Can we have physical quantities which have magnitude and direction but are not vectors? I am not able to understand how to approach the question. 
Vectors are defined as quantities having magnitude and direction, then how is it possible?
Please explain.
 A: Yes. Electric current is an example. It has a direction and magnitude but it doesn't follow vector summation rule, so it's not a vector. However current density is a vector.
A: I am guessing that you are encountering vectors for the first time. Vectors have been presented as things with magnitude and direction, like little arrows. You are asking for clarification on what vectors are all about. 
Little arrows are a good example of vectors.

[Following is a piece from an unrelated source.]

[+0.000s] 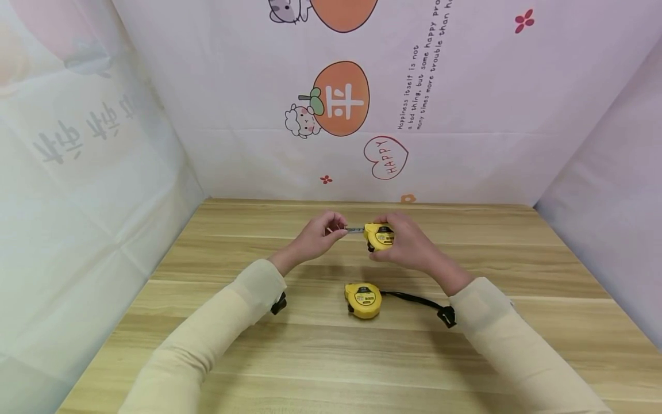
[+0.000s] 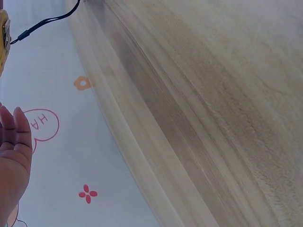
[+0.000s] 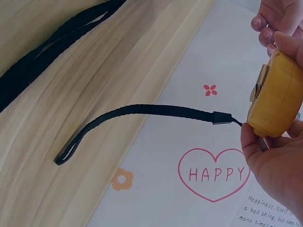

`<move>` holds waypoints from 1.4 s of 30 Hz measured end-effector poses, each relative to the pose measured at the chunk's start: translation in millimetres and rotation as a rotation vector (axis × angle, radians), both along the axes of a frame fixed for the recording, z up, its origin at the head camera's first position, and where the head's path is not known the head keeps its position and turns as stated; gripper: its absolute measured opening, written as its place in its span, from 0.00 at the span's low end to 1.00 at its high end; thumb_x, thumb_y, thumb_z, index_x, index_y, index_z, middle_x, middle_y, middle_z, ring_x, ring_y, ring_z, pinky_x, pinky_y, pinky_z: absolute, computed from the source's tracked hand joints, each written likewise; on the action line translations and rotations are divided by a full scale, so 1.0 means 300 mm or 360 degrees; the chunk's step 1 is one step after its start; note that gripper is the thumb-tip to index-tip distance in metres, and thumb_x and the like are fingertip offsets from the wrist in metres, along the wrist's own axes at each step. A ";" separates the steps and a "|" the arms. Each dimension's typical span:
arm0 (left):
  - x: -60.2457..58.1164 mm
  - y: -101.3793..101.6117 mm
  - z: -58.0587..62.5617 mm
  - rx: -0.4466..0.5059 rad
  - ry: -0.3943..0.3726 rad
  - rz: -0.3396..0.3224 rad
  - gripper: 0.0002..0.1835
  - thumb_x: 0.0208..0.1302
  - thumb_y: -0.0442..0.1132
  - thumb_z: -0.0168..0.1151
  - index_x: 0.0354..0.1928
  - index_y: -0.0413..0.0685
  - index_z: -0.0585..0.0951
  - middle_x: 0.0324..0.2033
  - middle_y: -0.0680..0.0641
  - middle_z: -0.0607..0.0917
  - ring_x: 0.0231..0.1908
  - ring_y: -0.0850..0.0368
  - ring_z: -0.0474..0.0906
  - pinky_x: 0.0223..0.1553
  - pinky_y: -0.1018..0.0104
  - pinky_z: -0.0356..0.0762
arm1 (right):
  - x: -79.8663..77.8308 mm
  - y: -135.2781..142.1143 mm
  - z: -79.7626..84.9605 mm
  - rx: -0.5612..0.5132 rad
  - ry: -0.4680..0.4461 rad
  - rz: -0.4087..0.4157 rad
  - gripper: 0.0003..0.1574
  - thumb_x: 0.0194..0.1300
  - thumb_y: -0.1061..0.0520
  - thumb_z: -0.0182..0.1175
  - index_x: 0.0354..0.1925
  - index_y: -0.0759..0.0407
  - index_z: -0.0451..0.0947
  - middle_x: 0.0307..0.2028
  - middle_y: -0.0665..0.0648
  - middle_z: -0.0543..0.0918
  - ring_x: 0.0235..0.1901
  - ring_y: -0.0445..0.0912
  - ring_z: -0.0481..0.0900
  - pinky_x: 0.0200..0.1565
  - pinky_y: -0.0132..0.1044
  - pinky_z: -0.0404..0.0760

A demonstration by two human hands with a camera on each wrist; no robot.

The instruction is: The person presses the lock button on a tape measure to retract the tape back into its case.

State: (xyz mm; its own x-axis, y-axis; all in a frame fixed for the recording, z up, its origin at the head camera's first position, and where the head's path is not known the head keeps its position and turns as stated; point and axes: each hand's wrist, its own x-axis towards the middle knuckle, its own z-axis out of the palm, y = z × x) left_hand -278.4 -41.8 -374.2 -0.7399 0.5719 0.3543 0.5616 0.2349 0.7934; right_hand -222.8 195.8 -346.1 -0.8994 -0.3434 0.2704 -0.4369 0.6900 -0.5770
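Observation:
My right hand (image 1: 414, 247) grips a yellow tape measure (image 1: 377, 237) above the far part of the table. A short length of blade (image 1: 355, 230) sticks out of its left side. At the end of that blade are the thumb and fingers of my left hand (image 1: 315, 237), pinching it. From the held tape measure's case, a black wrist strap (image 3: 161, 110) hangs in the right wrist view. A second yellow tape measure (image 1: 364, 301) lies on the table nearer to me, its black strap (image 1: 411, 297) stretched to the right. The left wrist view catches only part of the left hand (image 2: 14, 156).
The wood-grain table (image 1: 289, 356) ends at a printed cloth backdrop (image 1: 248, 161). More cloth (image 1: 88, 218) hangs along the left side, and another cloth wall (image 1: 610, 172) stands at the right. A black device (image 1: 447, 316) shows by the right sleeve.

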 end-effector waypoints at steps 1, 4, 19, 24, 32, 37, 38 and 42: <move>0.001 0.002 0.001 0.0000 -0.0001 -0.0003 0.06 0.71 0.34 0.57 0.45 0.39 0.75 0.34 0.47 0.78 0.34 0.54 0.73 0.32 0.66 0.73 | -0.001 -0.001 0.000 0.0002 0.0001 0.0001 0.43 0.43 0.55 0.80 0.55 0.64 0.71 0.47 0.58 0.75 0.43 0.51 0.72 0.44 0.44 0.75; 0.004 0.007 0.003 -0.0008 0.0003 -0.0013 0.07 0.71 0.34 0.57 0.45 0.38 0.75 0.34 0.47 0.77 0.34 0.54 0.73 0.32 0.66 0.73 | -0.004 -0.005 -0.002 0.0000 0.0007 0.0014 0.42 0.44 0.55 0.79 0.54 0.64 0.71 0.46 0.57 0.75 0.42 0.50 0.73 0.43 0.44 0.76; 0.001 0.027 0.000 -0.0014 0.0004 -0.0037 0.09 0.71 0.34 0.57 0.47 0.35 0.74 0.34 0.47 0.77 0.33 0.55 0.72 0.31 0.67 0.72 | -0.001 -0.015 -0.002 -0.0013 -0.0005 0.0026 0.43 0.43 0.55 0.80 0.55 0.64 0.71 0.46 0.57 0.75 0.43 0.50 0.73 0.44 0.44 0.76; 0.004 0.034 0.002 -0.0018 0.0000 -0.0038 0.07 0.71 0.35 0.58 0.46 0.39 0.75 0.34 0.47 0.78 0.34 0.55 0.73 0.32 0.67 0.72 | -0.002 -0.020 -0.005 -0.0036 -0.0011 0.0036 0.43 0.42 0.56 0.80 0.55 0.65 0.72 0.46 0.58 0.75 0.42 0.50 0.73 0.43 0.43 0.77; 0.002 0.042 -0.003 -0.0005 0.0009 -0.0049 0.05 0.70 0.35 0.58 0.44 0.42 0.76 0.33 0.48 0.78 0.33 0.56 0.74 0.31 0.66 0.73 | 0.004 -0.026 -0.001 -0.0052 -0.0028 0.0035 0.43 0.42 0.56 0.80 0.54 0.65 0.72 0.45 0.58 0.75 0.41 0.50 0.73 0.41 0.41 0.77; 0.005 0.045 -0.004 -0.0011 -0.0004 -0.0069 0.06 0.71 0.34 0.58 0.45 0.41 0.76 0.34 0.48 0.79 0.34 0.55 0.75 0.32 0.66 0.74 | 0.005 -0.029 -0.004 -0.0071 -0.0026 0.0045 0.42 0.42 0.57 0.80 0.54 0.65 0.72 0.45 0.57 0.75 0.42 0.50 0.73 0.41 0.42 0.76; 0.007 0.046 -0.003 -0.0016 -0.0008 -0.0069 0.05 0.71 0.34 0.57 0.45 0.41 0.76 0.35 0.48 0.79 0.35 0.56 0.75 0.33 0.66 0.74 | 0.005 -0.030 -0.004 -0.0074 -0.0025 0.0049 0.42 0.42 0.57 0.80 0.54 0.65 0.72 0.45 0.57 0.76 0.42 0.51 0.72 0.42 0.43 0.76; 0.007 0.052 -0.004 -0.0019 -0.0021 -0.0076 0.05 0.71 0.34 0.57 0.46 0.41 0.76 0.36 0.47 0.80 0.36 0.55 0.75 0.34 0.66 0.74 | 0.006 -0.035 -0.004 -0.0068 -0.0019 0.0053 0.42 0.42 0.56 0.80 0.54 0.65 0.73 0.45 0.57 0.76 0.43 0.51 0.72 0.42 0.43 0.75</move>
State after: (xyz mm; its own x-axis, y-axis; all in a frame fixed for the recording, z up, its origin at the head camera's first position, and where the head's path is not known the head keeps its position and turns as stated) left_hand -276.4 -26.2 -375.5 -0.7162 0.6109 0.3374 0.5618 0.2178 0.7981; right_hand -220.9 185.3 -347.4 -0.8910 -0.3615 0.2746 -0.4520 0.6501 -0.6108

But yes there are vectors that do not have magnitude and direction. 
To a mathematician, vectors are things that can be be added together and multiplied by numbers. You add arrows tip to tail. The result is an arrow. When you multiply an arrow by 2, the result is an arrow twice as long. The complete definition is technical, but this is the idea. 
Functions of the form $y = ax + b$ fit the definition. You can add two such functions together and multiply a function by a number. You can invent ways to give them a magnitude, such as area under the curve when you graph them from 0 to 1. But hey have no direction. 

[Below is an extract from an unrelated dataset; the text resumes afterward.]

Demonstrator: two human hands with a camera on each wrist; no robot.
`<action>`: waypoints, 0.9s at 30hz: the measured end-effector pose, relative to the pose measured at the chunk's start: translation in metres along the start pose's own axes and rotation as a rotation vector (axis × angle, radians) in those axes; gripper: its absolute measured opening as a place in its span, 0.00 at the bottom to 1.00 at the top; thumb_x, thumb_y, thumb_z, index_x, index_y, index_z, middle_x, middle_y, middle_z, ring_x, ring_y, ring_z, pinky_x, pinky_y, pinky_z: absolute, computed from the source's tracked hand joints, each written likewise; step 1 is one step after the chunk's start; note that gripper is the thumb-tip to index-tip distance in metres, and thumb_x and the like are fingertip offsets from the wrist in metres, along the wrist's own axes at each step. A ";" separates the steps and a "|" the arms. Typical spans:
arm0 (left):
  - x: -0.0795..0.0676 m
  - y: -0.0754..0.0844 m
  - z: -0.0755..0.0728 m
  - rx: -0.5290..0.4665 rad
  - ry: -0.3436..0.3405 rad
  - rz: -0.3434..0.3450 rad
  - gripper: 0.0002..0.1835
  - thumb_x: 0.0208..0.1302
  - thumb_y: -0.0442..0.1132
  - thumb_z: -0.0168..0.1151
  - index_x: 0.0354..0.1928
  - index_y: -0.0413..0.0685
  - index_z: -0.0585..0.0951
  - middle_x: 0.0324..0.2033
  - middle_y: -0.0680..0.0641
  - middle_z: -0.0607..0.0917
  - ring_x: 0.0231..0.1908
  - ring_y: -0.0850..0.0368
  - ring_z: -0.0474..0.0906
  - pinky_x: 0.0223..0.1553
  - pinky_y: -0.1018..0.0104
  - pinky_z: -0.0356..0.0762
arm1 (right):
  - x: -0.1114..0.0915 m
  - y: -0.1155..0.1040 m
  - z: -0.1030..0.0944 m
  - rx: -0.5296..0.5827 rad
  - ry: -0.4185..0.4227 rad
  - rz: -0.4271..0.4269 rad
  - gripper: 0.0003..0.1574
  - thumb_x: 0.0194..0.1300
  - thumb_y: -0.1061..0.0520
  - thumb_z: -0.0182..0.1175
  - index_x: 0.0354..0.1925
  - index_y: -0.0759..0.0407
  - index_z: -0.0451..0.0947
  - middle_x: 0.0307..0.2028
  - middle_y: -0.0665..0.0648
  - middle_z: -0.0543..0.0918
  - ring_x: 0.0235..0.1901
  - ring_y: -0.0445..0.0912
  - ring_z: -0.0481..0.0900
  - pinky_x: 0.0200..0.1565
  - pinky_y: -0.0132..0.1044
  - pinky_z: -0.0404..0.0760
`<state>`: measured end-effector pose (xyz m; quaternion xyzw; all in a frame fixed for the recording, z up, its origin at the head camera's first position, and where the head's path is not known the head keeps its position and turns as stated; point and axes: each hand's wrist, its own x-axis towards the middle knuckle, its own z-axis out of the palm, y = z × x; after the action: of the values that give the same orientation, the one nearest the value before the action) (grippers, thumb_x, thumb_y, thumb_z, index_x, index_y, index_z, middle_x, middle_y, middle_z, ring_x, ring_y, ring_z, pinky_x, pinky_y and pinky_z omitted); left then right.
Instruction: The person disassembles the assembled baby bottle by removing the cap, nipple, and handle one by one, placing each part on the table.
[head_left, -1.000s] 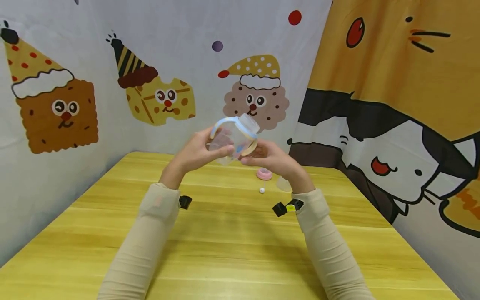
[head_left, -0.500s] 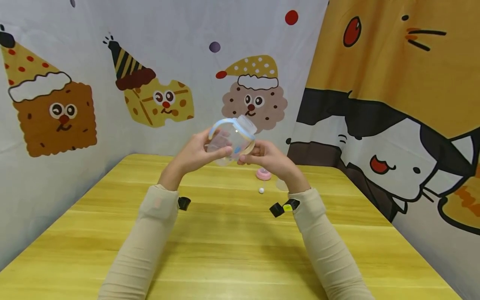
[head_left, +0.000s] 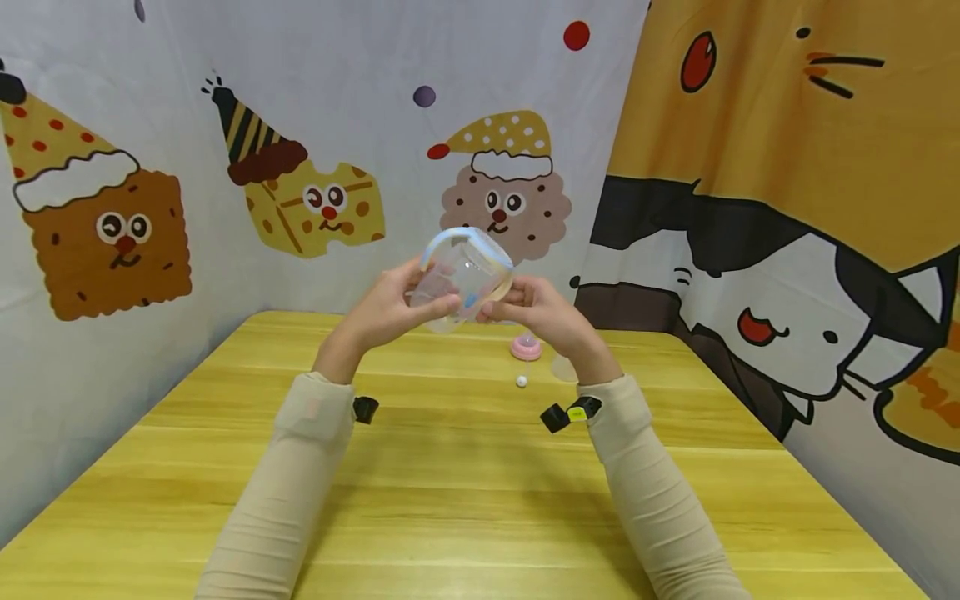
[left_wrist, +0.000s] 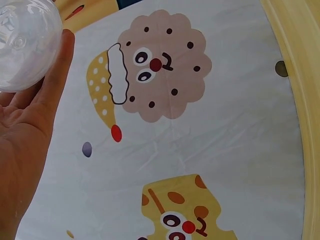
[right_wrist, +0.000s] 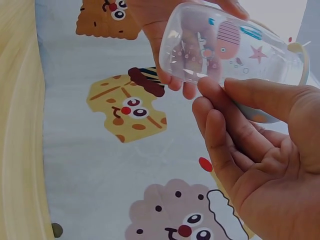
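A clear baby bottle [head_left: 467,275] is held up above the far part of the table, tilted with its neck up and to the right. Its collar ring carries two curved handles in pastel blue and yellow. My left hand [head_left: 386,307] grips the bottle's body from the left, thumb on the near side. My right hand [head_left: 543,308] holds the right handle, with curled fingers and thumb around it. In the right wrist view the bottle [right_wrist: 232,45] shows a printed pink whale and starfish. The left wrist view catches only its rounded base [left_wrist: 22,45].
On the wooden table [head_left: 435,500] behind the hands lie a pink bottle collar [head_left: 527,347] and a small white ball [head_left: 521,382] on a thin clear straw. A translucent dome-shaped cap [head_left: 562,368] sits partly hidden by the right wrist. Cartoon-printed cloth [head_left: 337,75] hangs behind the table.
The bottle has turned slightly in the hands, its neck now tipping away so the opening shows less. Both hands keep their holds. The head view has shifted a little.
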<state>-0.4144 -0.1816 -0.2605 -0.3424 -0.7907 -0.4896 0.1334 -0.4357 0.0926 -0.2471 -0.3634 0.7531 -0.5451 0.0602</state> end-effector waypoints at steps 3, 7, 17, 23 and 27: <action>-0.001 -0.002 0.000 0.016 0.002 -0.015 0.29 0.71 0.51 0.70 0.68 0.49 0.76 0.56 0.44 0.87 0.54 0.47 0.85 0.52 0.48 0.86 | 0.000 0.000 -0.001 0.001 0.028 0.005 0.20 0.79 0.63 0.60 0.64 0.70 0.75 0.46 0.53 0.91 0.50 0.49 0.88 0.63 0.47 0.81; 0.000 -0.004 0.000 0.042 0.001 -0.015 0.27 0.71 0.52 0.71 0.65 0.49 0.77 0.53 0.44 0.87 0.52 0.48 0.85 0.49 0.50 0.86 | 0.002 0.000 -0.004 0.016 0.075 -0.009 0.17 0.79 0.60 0.60 0.61 0.68 0.78 0.44 0.50 0.91 0.51 0.49 0.87 0.61 0.43 0.81; 0.003 -0.006 0.001 0.053 -0.012 -0.020 0.27 0.70 0.53 0.71 0.65 0.49 0.77 0.52 0.45 0.86 0.49 0.49 0.85 0.47 0.52 0.85 | 0.003 0.010 -0.015 0.044 0.178 -0.084 0.12 0.80 0.61 0.60 0.53 0.70 0.80 0.39 0.50 0.90 0.46 0.46 0.88 0.58 0.38 0.82; 0.003 -0.007 0.000 0.057 -0.015 -0.031 0.29 0.70 0.54 0.71 0.65 0.47 0.77 0.52 0.44 0.86 0.49 0.48 0.84 0.46 0.52 0.85 | 0.009 0.025 -0.019 0.094 0.194 -0.053 0.12 0.80 0.62 0.60 0.53 0.72 0.79 0.39 0.50 0.90 0.45 0.44 0.88 0.57 0.37 0.83; 0.005 -0.006 0.000 0.064 -0.006 -0.024 0.31 0.69 0.56 0.71 0.66 0.46 0.77 0.52 0.43 0.86 0.49 0.47 0.84 0.46 0.51 0.85 | 0.015 0.036 -0.022 0.115 0.222 0.008 0.12 0.80 0.62 0.59 0.51 0.73 0.79 0.38 0.50 0.90 0.45 0.44 0.88 0.57 0.35 0.84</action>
<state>-0.4219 -0.1813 -0.2621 -0.3298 -0.8106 -0.4644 0.1361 -0.4746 0.1060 -0.2651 -0.2935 0.7240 -0.6243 -0.0005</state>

Notice that numbers fit the mathematical definition of vectors. The have magnitude, but no direction. 

Physicists add another requirement to what they consider to be a vector. It must transform in the right way. 
Suppose you have an arrow pointed straight ahead. You also have a number, 3. You rotate a quarter turn to the left. Now you see a vector of the same length pointed to the right, but the number is no different. This is a trivial example, but the idea becomes important for relativity. 

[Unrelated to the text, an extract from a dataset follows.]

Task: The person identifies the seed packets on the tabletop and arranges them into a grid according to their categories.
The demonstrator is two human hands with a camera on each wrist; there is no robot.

Suppose you have a stationary charge. The charge is surrounded by an electric field. In elementary physics this is treated as a vector much like little arrows. If you have many charges, the fields add and multiply by numbers in the right way. If you turn to the left, the field changes direction, but stays the same magnitude. 
But Einstein showed that electric field and magnetic fields are better considered a single more complicated thing. If you run by the charge, you see both electric and magnetic fields. A vector should not change in this way when you run past it. 
The electromagnetic field is an example of a tensor. You could say it has two magnitudes and directions.  
A: yes, electric current have both magnitude and direction but it is not a vector because the formula of e.c. is V/R and voltage and resistance are scalar quantities .and two scalar quantities can never give a vector quantity .and it follows simple algebra rules.
A: Tensors have angles and magnitudes but are more complicated than vectors. One may have a quantity with a direction and magnitude  which will not follow vector rules because a tensor is defined with 9 components, not three. It has the square of the dimensions of the vector space, here 3 dimensions, but one can have n order vectors.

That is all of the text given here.